Each line of the data holding "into" should be found and copied.
++++++++
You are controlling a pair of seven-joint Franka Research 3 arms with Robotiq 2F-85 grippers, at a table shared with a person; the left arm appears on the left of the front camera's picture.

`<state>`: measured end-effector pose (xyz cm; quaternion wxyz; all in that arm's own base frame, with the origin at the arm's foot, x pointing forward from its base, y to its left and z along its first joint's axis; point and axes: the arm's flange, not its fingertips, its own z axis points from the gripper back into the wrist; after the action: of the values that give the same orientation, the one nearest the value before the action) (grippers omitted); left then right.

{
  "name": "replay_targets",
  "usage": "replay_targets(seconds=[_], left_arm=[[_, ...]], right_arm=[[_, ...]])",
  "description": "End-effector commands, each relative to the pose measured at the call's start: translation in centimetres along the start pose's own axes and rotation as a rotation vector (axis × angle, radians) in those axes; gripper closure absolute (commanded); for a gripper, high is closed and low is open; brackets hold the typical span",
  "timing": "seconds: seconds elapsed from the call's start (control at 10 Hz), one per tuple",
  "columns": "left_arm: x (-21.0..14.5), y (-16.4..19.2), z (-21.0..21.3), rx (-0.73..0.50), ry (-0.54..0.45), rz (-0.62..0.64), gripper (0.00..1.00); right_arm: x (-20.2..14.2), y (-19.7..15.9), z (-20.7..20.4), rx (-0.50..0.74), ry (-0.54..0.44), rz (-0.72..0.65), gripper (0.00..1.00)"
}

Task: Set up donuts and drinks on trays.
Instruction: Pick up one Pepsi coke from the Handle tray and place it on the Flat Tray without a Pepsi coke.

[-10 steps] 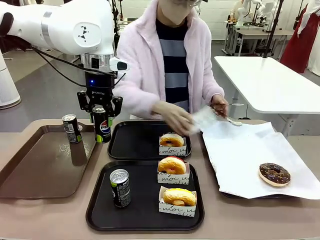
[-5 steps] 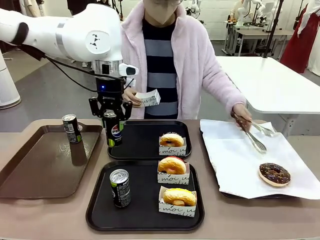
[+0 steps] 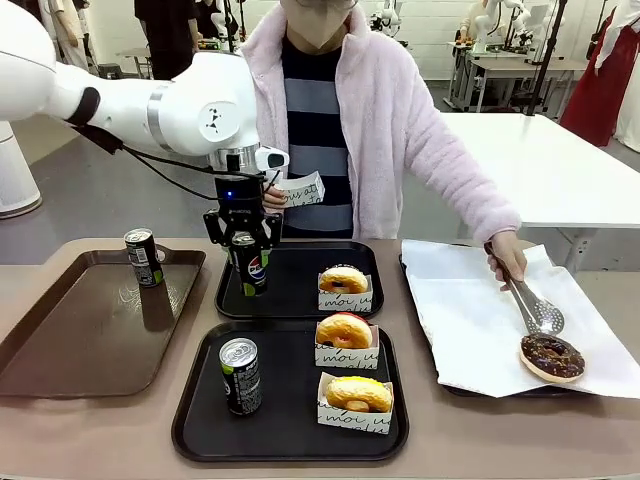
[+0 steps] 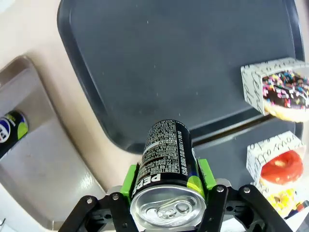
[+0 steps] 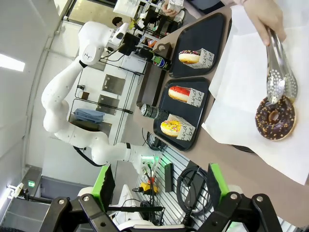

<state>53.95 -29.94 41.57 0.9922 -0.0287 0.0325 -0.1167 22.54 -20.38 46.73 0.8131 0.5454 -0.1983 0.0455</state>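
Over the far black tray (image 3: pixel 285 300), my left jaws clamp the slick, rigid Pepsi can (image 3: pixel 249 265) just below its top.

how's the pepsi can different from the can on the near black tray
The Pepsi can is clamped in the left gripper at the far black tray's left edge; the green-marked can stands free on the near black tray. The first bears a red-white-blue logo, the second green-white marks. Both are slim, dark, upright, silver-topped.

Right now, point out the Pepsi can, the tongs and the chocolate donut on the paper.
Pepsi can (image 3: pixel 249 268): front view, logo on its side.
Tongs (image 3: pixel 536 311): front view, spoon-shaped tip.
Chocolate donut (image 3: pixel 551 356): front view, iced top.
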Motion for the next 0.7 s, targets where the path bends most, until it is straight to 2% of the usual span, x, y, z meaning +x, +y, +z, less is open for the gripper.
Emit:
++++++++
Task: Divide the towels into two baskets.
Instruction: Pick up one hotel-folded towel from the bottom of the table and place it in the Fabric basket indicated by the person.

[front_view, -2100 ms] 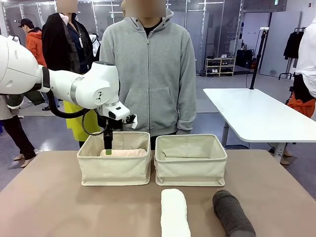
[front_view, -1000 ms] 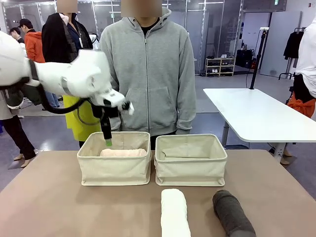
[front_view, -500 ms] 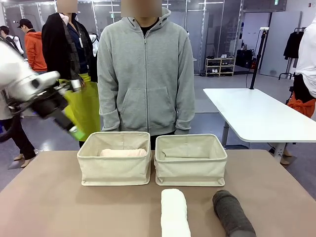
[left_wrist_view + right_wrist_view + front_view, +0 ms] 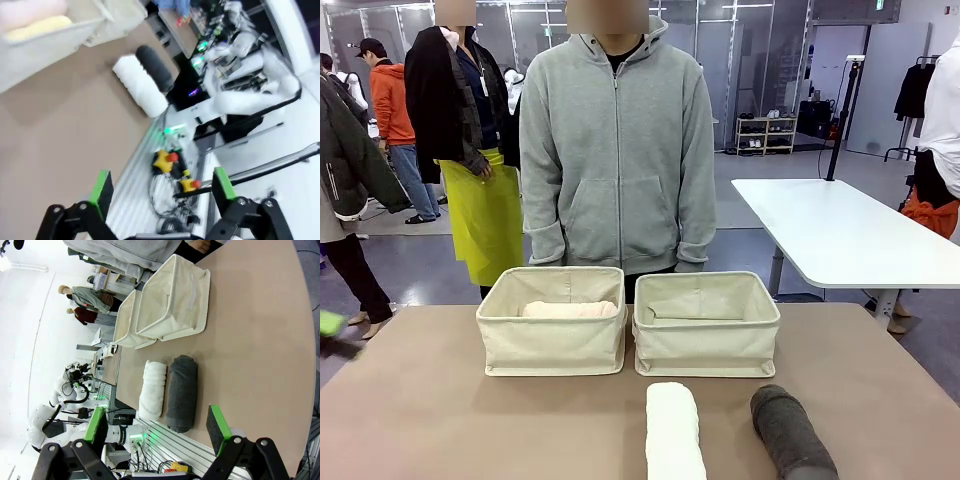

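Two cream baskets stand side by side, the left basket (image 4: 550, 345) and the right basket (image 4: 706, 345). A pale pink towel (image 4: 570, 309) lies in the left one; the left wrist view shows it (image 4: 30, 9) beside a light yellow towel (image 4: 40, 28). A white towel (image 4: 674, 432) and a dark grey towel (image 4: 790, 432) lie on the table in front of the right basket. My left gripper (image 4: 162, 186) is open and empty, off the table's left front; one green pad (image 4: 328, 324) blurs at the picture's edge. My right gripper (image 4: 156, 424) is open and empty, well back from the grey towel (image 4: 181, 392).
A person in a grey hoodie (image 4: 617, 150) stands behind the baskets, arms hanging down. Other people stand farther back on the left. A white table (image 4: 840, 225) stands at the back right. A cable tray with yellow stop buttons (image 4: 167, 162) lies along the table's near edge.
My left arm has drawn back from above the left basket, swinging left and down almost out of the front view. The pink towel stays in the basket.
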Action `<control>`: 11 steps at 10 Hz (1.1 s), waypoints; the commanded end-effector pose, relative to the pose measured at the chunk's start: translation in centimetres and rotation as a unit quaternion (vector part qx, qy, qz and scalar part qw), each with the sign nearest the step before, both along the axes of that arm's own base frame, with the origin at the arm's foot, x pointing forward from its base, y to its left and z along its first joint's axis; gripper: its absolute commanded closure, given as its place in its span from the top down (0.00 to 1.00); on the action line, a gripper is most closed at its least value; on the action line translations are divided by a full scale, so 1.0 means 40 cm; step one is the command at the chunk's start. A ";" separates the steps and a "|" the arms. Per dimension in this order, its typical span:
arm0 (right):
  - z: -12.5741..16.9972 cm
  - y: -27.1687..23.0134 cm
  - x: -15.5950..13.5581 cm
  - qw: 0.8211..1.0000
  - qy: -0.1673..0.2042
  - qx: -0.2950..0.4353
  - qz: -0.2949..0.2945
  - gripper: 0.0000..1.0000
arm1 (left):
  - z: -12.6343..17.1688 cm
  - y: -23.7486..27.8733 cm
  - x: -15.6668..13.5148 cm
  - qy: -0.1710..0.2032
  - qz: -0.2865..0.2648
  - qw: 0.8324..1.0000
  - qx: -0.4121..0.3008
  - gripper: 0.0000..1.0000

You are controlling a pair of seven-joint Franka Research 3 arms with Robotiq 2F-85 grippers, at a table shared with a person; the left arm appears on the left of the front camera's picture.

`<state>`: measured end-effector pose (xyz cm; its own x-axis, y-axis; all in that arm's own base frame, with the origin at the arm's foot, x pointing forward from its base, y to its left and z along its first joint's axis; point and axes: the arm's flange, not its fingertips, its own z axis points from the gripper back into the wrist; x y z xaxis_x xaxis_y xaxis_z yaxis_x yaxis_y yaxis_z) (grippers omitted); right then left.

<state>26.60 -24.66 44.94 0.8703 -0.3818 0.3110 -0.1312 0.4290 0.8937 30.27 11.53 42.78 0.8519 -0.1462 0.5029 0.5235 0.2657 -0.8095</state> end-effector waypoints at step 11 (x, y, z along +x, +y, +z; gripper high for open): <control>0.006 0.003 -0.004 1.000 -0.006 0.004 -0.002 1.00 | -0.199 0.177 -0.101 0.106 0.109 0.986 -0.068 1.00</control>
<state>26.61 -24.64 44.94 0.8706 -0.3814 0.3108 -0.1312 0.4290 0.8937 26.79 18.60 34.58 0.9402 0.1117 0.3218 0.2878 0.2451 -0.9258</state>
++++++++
**RESPONSE TO THE EXERCISE:**
`<state>`: measured end-effector pose (xyz cm; quaternion wxyz; all in that arm's own base frame, with the origin at the arm's foot, x pointing forward from its base, y to its left and z along its first joint's axis; point and axes: the arm's flange, not its fingertips, its own z axis points from the gripper back into the wrist; after the action: of the values that give the same orientation, the one nearest the value before the action) (grippers omitted); left then right.
Task: Divide the towels into two baskets.
`<state>`: measured end-effector pose (xyz cm; its own x-axis, y-axis; all in that arm's own base frame, with the origin at the arm's foot, x pointing forward from its base, y to its left and z along its first joint's axis; point and axes: the arm's flange, not its fingertips, its own z axis points from the gripper back into the wrist; x y z xaxis_x xaxis_y xaxis_z yaxis_x yaxis_y yaxis_z) (grippers omitted); right then left.

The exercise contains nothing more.